** WORK ORDER **
Only the lines below starting at the one containing "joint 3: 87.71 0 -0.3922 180" and ending at the one containing "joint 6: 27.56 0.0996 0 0" belong in the answer, each copied exactly.

━━━

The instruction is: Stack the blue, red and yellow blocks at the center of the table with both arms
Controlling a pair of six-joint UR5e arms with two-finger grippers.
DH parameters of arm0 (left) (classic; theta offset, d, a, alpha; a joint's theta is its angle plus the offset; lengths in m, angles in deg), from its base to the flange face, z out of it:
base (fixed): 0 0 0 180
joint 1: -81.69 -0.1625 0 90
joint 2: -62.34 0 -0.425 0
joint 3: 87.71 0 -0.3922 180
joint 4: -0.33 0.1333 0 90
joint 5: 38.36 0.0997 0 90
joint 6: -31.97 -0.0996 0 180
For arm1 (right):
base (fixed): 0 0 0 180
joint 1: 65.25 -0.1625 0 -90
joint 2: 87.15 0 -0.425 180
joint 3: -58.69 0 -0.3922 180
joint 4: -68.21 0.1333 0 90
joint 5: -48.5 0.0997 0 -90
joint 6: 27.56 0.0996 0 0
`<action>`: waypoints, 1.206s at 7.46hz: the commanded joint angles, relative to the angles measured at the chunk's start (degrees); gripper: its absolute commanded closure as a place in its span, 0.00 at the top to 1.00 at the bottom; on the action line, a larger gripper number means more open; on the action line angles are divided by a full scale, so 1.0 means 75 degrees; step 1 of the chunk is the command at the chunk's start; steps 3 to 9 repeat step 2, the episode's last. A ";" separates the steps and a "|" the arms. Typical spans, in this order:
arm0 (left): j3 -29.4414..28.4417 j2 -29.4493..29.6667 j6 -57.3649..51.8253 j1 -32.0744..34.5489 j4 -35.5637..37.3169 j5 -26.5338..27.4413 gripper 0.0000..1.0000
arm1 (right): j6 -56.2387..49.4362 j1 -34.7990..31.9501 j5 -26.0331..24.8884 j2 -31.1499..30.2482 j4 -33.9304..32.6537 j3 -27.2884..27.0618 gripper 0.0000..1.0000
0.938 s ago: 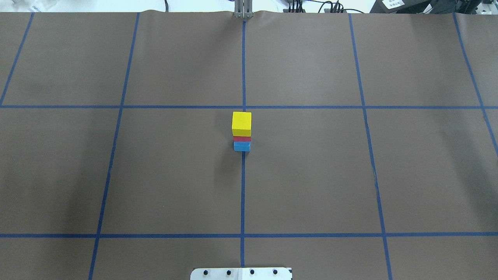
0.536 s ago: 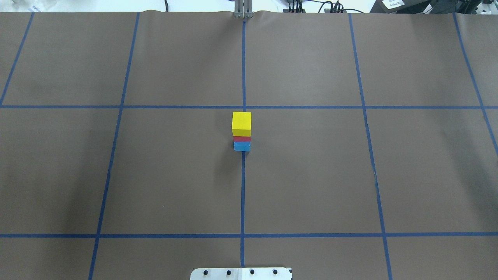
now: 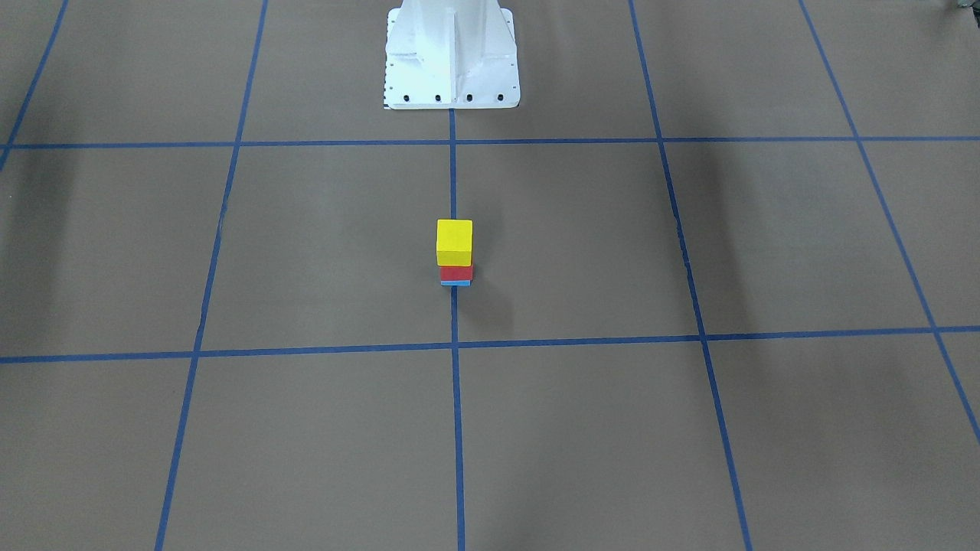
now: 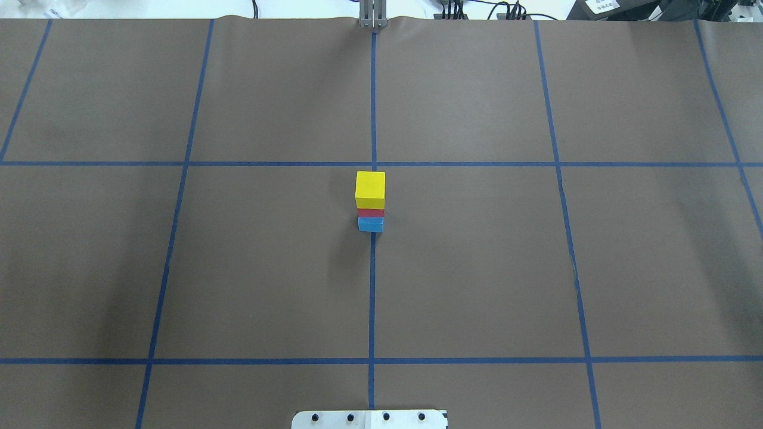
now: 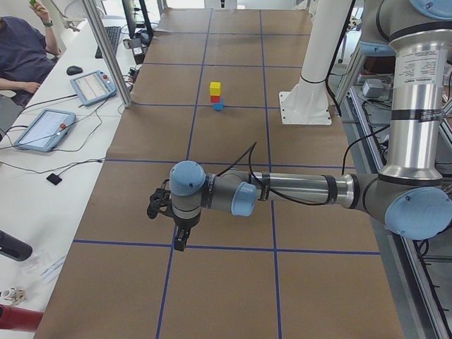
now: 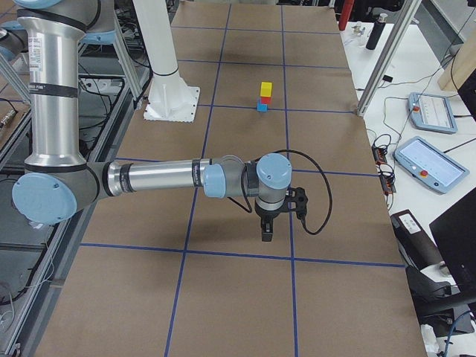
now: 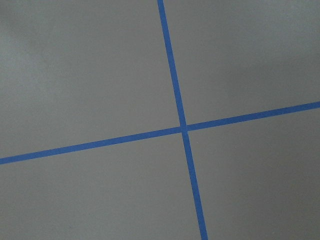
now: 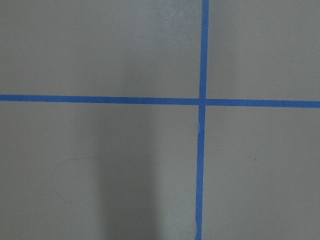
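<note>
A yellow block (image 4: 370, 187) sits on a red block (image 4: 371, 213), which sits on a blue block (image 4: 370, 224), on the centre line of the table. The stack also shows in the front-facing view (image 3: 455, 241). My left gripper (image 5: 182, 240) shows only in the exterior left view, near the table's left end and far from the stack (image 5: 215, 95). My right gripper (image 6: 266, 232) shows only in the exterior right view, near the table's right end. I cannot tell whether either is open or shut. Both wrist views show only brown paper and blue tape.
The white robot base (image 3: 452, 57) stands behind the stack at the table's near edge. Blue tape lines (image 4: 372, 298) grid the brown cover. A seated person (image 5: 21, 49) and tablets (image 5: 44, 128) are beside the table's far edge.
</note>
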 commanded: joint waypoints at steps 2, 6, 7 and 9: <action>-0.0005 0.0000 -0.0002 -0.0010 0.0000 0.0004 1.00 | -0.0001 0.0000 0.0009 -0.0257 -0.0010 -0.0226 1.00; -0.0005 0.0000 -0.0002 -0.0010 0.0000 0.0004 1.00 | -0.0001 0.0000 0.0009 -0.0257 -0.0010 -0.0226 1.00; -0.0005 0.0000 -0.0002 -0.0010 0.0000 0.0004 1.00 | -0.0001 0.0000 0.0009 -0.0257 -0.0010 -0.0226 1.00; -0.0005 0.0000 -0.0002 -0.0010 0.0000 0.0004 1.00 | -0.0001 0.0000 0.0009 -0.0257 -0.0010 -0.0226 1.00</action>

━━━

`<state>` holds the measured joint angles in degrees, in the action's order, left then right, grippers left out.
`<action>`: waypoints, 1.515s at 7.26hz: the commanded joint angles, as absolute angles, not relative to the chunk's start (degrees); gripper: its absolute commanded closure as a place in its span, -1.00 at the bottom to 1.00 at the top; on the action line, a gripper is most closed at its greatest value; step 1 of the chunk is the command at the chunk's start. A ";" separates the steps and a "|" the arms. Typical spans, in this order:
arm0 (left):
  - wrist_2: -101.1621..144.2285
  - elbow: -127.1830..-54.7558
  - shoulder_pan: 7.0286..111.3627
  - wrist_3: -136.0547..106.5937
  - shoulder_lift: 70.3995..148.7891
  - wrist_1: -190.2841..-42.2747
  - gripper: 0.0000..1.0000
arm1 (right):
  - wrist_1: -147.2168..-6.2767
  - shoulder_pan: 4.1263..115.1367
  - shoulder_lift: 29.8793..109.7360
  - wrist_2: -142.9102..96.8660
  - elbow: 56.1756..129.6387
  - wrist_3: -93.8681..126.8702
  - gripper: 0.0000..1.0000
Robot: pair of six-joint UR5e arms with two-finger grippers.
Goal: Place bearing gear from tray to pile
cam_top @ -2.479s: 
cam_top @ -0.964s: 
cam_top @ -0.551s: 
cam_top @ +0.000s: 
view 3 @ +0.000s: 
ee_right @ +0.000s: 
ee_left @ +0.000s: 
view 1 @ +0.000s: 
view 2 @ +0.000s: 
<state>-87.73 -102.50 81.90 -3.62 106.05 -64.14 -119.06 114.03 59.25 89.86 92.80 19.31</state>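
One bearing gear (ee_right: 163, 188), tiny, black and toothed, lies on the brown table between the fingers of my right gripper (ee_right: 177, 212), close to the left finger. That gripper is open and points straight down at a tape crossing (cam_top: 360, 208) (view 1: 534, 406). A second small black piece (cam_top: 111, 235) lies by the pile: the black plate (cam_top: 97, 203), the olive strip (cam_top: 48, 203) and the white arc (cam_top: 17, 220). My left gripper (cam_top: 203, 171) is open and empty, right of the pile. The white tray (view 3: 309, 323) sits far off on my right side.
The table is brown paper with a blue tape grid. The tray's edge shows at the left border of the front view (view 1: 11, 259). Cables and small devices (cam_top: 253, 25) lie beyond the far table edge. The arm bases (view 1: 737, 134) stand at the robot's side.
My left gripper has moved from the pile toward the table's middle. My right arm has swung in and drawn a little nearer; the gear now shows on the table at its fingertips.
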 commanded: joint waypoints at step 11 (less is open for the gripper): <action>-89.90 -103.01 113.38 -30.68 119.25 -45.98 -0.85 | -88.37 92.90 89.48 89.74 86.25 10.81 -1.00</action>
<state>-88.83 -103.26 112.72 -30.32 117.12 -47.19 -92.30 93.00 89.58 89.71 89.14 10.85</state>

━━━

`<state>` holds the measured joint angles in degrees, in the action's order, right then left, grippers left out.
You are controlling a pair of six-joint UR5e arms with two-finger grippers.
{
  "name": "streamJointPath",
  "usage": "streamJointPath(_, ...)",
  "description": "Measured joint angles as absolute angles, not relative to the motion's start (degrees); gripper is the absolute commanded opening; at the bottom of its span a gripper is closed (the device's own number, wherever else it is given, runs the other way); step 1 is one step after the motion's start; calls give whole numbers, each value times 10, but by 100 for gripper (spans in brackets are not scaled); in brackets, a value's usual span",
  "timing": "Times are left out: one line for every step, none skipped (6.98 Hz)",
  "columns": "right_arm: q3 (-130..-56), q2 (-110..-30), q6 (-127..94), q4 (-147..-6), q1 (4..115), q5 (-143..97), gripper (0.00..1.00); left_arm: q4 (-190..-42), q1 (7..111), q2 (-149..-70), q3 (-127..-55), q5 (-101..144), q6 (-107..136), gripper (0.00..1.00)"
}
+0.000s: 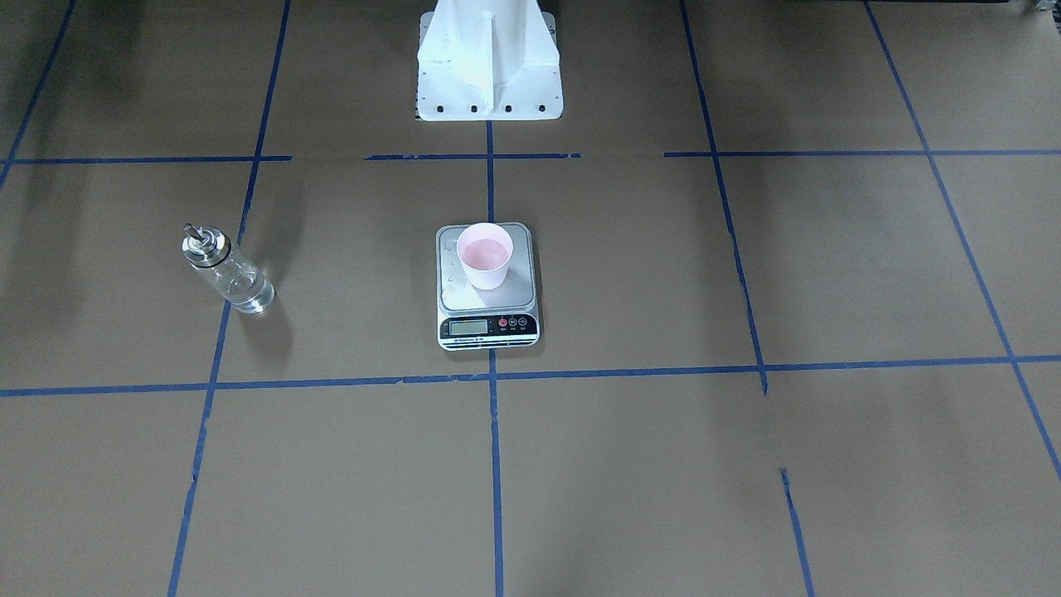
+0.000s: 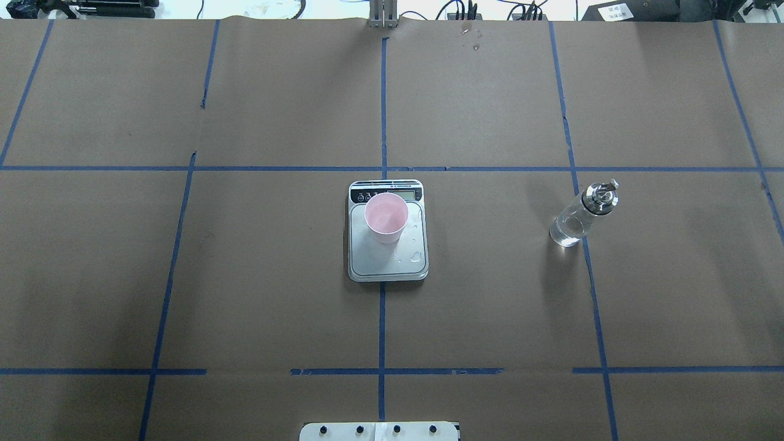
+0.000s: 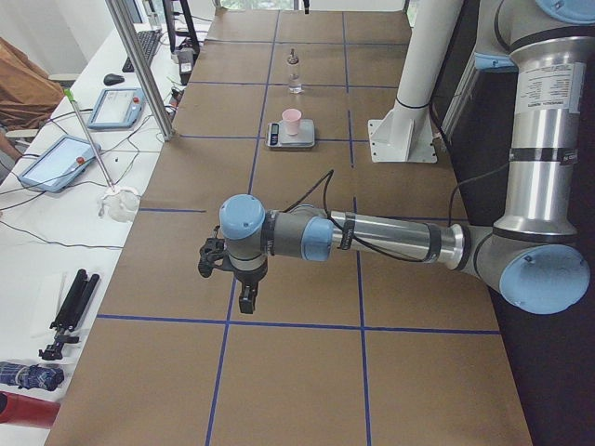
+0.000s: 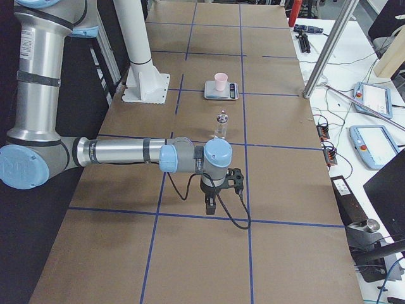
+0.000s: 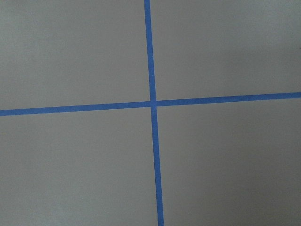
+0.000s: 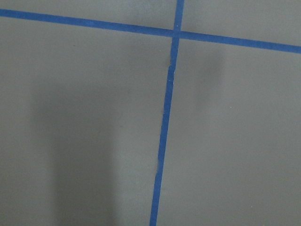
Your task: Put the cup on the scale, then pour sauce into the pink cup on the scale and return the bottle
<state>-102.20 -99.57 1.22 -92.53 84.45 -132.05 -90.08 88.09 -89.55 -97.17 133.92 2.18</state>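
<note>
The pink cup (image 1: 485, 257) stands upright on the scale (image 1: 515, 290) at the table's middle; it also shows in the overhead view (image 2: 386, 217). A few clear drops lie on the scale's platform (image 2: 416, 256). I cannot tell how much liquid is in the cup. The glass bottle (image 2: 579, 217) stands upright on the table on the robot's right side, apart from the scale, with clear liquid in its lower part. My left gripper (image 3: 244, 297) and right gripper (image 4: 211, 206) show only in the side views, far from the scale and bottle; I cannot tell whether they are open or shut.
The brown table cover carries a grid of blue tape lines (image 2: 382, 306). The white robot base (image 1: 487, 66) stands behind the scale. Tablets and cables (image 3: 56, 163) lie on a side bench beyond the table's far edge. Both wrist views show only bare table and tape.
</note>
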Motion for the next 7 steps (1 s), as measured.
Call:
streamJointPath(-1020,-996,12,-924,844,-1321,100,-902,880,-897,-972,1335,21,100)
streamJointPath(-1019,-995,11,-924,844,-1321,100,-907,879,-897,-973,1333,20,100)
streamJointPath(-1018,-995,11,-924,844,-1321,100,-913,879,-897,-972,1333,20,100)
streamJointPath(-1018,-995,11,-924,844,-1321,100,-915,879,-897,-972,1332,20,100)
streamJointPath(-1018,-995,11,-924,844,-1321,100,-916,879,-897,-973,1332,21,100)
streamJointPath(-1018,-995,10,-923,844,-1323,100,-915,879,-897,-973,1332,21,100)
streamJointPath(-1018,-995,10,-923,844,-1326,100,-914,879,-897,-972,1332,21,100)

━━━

** WRITTEN RESPONSE **
joint 3: 87.71 0 -0.3922 180
joint 4: -0.33 0.1333 0 90
joint 5: 38.36 0.0997 0 90
joint 6: -31.97 -0.0996 0 180
For arm1 (right):
base (fixed): 0 0 0 180
joint 1: 65.25 -0.1625 0 -90
joint 2: 87.15 0 -0.425 180
joint 3: -58.69 0 -0.3922 180
joint 4: -68.21 0.1333 0 90
joint 5: -48.5 0.0997 0 -90
joint 6: 27.56 0.0996 0 0

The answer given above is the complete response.